Stored data entries
····················

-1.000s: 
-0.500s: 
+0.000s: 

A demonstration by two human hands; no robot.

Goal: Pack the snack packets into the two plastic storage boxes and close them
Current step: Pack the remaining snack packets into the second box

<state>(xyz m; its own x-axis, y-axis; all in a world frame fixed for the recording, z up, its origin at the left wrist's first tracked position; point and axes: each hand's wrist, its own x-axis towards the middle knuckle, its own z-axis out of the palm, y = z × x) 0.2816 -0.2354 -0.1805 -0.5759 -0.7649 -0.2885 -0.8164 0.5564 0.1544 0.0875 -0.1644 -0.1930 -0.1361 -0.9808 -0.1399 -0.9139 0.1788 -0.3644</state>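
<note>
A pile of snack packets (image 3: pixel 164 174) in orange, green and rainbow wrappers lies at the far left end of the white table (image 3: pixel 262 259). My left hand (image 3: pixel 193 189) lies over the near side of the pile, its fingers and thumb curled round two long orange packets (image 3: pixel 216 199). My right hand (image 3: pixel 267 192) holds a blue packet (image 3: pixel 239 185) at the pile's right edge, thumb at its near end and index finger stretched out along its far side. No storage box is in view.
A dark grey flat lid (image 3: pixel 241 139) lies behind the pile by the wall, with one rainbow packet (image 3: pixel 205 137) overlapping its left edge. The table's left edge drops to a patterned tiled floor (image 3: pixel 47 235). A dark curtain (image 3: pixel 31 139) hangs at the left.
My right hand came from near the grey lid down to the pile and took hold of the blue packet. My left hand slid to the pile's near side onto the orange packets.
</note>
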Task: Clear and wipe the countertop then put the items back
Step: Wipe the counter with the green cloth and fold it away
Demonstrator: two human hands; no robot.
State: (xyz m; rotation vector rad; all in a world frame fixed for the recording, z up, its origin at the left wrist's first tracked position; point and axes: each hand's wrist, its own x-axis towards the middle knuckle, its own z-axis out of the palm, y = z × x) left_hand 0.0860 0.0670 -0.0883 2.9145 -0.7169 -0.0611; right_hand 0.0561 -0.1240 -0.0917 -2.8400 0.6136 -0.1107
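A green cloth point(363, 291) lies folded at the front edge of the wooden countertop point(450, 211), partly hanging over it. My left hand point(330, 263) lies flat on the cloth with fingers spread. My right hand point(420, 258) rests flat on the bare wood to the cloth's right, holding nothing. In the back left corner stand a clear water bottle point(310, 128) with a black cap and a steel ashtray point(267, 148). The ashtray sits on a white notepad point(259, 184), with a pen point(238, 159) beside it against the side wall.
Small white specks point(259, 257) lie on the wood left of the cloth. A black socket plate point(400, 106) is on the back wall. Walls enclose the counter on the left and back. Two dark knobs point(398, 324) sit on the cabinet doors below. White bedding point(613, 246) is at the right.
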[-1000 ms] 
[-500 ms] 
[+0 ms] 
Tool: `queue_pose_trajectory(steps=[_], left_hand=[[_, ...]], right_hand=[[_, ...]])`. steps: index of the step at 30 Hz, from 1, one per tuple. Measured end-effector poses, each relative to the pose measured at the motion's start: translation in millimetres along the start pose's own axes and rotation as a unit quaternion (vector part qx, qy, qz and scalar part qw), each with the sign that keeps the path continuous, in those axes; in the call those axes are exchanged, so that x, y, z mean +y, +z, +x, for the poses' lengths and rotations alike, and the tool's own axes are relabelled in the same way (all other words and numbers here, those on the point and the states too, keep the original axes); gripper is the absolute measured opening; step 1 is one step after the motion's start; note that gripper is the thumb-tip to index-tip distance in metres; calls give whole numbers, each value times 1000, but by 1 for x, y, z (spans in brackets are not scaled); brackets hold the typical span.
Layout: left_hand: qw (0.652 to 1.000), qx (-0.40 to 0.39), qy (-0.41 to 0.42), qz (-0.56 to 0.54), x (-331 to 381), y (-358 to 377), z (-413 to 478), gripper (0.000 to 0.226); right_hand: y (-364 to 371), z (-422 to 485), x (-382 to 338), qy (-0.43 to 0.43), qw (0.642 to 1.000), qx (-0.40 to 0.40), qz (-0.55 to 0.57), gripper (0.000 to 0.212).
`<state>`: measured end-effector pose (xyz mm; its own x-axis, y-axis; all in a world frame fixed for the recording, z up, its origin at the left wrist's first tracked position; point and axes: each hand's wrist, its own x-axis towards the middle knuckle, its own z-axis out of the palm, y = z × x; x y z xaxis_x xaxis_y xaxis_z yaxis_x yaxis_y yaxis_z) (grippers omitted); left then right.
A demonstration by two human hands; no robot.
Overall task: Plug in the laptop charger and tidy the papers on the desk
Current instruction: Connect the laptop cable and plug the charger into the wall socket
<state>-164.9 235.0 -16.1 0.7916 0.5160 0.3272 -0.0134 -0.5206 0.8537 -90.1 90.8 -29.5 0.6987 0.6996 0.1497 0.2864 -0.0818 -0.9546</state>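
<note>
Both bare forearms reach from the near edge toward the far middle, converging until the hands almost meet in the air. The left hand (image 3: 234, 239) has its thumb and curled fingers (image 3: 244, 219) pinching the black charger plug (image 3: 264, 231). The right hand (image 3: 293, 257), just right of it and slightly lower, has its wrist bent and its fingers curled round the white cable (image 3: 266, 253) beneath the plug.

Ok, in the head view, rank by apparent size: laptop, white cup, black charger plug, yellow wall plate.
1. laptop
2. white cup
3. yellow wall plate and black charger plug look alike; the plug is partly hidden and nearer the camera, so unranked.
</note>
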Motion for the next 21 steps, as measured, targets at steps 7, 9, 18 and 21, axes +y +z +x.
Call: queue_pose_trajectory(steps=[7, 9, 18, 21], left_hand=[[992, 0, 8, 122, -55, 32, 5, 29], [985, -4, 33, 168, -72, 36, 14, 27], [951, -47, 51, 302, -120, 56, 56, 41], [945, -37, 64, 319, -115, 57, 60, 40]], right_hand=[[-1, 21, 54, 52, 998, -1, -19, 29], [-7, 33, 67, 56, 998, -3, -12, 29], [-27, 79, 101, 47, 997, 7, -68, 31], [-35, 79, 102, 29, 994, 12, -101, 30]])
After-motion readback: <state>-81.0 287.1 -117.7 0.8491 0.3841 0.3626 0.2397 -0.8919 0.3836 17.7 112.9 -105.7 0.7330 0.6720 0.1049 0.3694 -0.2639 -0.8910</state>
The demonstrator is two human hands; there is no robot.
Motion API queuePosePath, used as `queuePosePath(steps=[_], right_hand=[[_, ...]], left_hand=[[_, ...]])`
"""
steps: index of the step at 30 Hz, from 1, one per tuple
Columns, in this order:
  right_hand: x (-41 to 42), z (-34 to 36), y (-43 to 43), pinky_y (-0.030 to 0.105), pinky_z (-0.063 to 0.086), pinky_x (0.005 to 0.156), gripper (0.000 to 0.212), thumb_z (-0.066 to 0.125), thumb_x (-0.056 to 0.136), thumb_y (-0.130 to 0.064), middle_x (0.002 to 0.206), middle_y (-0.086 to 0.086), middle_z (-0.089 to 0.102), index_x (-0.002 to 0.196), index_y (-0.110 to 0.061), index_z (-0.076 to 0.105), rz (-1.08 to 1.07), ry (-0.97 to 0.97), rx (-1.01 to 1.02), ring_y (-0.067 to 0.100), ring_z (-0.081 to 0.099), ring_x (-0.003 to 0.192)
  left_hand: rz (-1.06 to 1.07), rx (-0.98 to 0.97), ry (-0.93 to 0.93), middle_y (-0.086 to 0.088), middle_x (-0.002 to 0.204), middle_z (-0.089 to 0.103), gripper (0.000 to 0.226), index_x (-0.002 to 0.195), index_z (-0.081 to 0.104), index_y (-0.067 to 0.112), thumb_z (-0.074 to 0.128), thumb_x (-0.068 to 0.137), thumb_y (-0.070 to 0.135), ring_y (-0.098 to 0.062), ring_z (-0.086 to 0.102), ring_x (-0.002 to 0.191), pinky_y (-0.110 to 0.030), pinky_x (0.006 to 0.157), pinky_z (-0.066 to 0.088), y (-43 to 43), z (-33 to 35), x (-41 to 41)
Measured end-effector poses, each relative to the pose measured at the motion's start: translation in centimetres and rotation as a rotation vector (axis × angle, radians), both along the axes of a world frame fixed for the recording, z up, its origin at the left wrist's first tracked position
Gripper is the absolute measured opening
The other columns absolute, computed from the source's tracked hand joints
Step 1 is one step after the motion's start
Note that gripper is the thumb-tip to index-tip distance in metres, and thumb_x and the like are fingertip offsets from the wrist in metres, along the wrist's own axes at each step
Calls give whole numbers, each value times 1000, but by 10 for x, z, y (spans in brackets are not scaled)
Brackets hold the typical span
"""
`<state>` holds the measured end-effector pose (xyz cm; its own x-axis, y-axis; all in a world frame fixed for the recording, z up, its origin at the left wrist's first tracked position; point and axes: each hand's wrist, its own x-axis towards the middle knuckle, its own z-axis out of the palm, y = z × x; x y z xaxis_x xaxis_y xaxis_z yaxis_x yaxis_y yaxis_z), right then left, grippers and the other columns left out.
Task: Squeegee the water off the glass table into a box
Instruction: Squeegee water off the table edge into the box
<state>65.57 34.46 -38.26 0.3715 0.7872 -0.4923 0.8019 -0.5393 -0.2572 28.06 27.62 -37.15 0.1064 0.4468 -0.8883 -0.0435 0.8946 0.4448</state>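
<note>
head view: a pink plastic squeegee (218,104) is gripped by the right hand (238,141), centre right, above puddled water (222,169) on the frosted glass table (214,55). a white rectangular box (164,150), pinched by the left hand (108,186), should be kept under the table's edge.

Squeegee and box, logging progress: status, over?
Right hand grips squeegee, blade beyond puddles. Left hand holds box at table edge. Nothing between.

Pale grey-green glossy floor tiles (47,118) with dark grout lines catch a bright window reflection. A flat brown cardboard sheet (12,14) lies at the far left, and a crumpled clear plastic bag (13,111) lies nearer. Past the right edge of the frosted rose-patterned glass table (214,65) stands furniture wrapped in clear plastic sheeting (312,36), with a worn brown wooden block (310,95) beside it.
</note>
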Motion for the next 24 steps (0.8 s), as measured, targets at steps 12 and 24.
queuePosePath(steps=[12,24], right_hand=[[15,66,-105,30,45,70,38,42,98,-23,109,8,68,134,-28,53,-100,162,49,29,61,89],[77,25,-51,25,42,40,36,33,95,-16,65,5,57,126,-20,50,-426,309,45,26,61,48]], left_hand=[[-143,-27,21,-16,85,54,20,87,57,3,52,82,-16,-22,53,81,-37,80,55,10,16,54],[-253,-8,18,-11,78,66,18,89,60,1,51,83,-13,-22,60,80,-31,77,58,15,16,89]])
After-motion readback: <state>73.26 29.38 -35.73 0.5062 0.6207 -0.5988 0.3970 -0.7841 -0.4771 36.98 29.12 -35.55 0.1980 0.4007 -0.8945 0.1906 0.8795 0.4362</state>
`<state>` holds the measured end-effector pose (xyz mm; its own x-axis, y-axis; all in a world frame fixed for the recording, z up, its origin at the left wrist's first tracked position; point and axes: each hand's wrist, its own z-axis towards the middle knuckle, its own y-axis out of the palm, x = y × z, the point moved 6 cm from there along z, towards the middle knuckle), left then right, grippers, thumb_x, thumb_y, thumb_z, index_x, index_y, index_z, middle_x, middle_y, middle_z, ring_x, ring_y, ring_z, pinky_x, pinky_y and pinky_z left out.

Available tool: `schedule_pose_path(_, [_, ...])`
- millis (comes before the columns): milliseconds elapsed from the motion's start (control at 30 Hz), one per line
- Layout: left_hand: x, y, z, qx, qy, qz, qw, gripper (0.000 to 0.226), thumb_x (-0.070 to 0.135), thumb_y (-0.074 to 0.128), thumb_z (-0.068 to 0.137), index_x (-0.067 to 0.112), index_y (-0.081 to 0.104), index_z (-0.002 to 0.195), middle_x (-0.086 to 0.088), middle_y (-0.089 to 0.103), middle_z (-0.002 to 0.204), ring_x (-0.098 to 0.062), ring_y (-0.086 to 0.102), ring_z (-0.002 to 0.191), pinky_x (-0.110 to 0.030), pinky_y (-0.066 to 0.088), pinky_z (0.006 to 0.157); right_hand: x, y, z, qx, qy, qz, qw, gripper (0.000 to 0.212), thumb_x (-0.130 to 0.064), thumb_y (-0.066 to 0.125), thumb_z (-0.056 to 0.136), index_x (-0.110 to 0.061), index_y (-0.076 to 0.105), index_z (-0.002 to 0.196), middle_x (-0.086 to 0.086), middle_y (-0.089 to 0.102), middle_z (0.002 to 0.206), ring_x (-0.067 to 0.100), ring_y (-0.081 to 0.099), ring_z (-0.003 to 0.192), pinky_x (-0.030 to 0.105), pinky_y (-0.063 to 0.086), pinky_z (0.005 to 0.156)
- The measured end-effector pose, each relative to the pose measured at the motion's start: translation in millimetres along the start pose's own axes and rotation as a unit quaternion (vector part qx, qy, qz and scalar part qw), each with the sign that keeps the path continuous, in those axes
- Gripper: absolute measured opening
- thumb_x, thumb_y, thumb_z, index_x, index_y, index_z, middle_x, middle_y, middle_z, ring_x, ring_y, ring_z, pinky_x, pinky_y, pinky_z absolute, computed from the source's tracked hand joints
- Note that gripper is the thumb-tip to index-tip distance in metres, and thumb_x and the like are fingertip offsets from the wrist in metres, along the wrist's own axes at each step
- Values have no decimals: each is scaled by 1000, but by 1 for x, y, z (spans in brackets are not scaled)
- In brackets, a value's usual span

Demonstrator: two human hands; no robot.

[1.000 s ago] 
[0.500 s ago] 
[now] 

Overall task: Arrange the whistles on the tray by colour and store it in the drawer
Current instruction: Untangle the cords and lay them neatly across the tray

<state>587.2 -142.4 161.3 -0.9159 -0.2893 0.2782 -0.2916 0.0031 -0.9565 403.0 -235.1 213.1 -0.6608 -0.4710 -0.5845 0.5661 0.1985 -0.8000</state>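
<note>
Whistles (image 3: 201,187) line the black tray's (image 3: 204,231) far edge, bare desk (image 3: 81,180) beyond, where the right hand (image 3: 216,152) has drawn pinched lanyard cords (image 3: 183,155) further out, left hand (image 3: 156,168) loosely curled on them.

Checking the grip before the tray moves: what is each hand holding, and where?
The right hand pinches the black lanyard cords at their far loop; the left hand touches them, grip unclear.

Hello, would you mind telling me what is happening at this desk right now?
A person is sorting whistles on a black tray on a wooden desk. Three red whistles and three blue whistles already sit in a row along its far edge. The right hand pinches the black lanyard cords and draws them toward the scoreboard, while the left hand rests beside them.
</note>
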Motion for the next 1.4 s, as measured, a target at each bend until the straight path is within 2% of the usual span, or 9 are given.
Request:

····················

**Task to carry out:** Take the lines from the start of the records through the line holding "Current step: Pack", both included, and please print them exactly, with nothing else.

**Reply:**
-1.000s: 
-0.500s: 
+0.000s: 

A demonstration by two human hands; no robot.

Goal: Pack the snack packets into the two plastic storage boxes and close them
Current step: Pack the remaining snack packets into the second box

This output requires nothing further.